You have read the short story “Tell-Tale Heart.”  Write an essay describing a characteristic of the main character and how it propels the action to the conclusion of the story.  Be sure to use specific evidence to support your response.

Student Response

“You fancy me mad.  Madmen know nothing.”  These are the thoughts of the unnamed narrator from Edgar Allan Poe’s short story “Tell-Tale Heart.”  The narrator spends much of the story trying to convince the audience that he is not crazy while he ironically explains a murder he has committed.  As the story ends, the narrator shouts to unknowing police what he has done.  In “Tell-Tale Heart,” the narrator displays paranoia throughout the story which propels him to admit his wrongdoing at the conclusion.
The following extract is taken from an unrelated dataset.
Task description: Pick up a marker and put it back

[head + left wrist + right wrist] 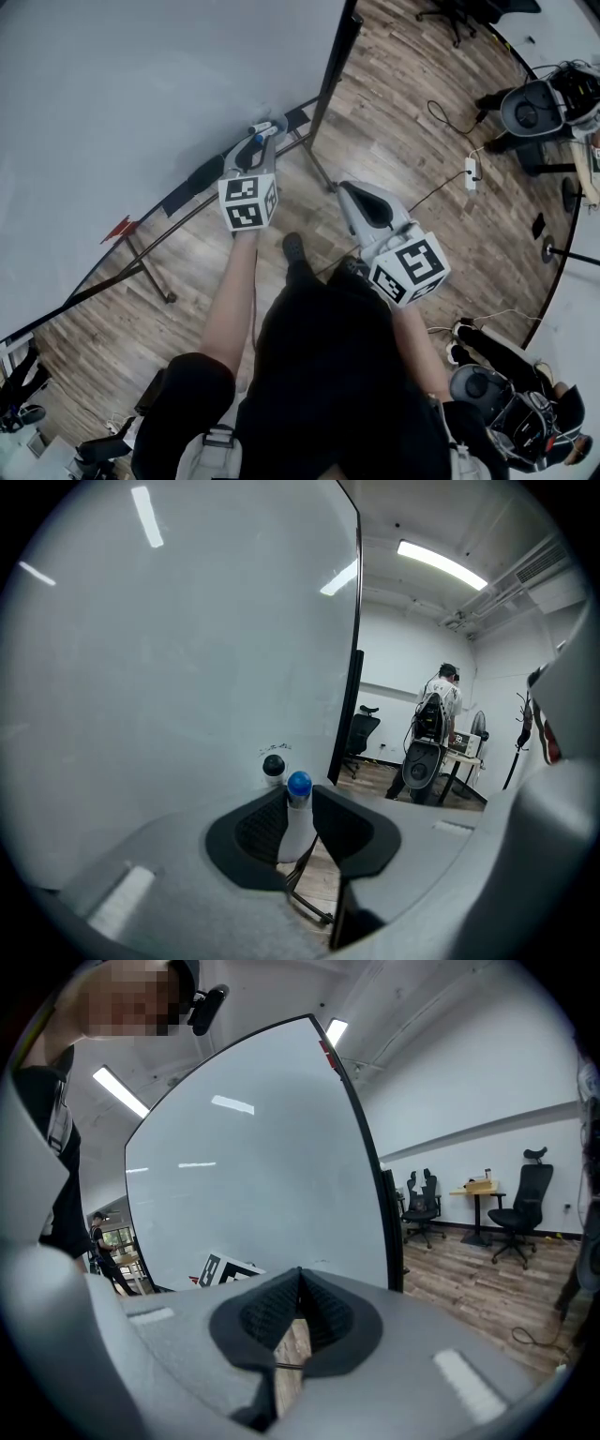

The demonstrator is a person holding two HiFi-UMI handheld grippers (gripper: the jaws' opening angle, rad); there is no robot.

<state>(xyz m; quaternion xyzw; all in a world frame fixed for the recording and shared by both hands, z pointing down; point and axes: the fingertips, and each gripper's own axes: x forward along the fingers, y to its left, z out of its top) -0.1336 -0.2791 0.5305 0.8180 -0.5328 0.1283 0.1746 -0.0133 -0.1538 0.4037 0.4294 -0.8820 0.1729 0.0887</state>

In the beginning, the author portrays the narrator as paranoid through the narrator’s thoughts and actions.  The narrator begins the story by asking the audience why they would call him a madman but goes on in the second paragraph and describes his future victim as, “He had the eye of a vulture –a pale blue eye, with a film over it. Whenever it fell upon me, my blood ran cold; and so by degrees –very gradually –I made up my mind to take the life of the old man, and thus rid myself of the eye forever.”  Murder is not a normal action to take just to avoid something that is annoying.  The man’s eye is not the narrator’s problem; however, he feels he must kill the man so that the eye no longer bothers him.  These selfish thoughts contribute to the audience’s understanding of the narrator’s life of paranoia.

By the end of the story, the narrator’s paranoia is even more apparent as he continues to question himself.  As the police come to investigate the disappearance of the old man, the narrator begins to think he hears the old man and wonders if the police can hear him as well.  In paragraphs nine and ten, the narrator can no longer keep his composure, “And still the men chatted pleasantly, and smiled. Was it possible they heard not? Almighty God! –no, no! They heard! –they suspected! –they knew! –they were making a mockery of my horror!-this I thought, and this I think. But anything was better than this agony… ‘Villains!’ I shrieked, ‘dissemble no more! I admit the deed! –tear up the planks! here, here! –It is the beating of his hideous heart!’”  Even though the police do not seem to suspect the narrator at all, he cannot control his paranoia during their conversation.  His guilt disturbs him so much that he even thinks he can hear the dead man’s heart beating.  No longer thinking he can get away with the murder because the police surely can hear the dead man as well, he admits he killed the old man at the conclusion of the story.

Because of the narrator’s obsession, he feels he must kill the old man because of his unusual eye, but this action propels his paranoia to make him feel he can no longer get away with the murder and admit his crime at the story’s end.  Through the use of a narrator, Poe wrote a suspenseful story in which the narrator constantly questions himself leading the audience to never know what could happen next.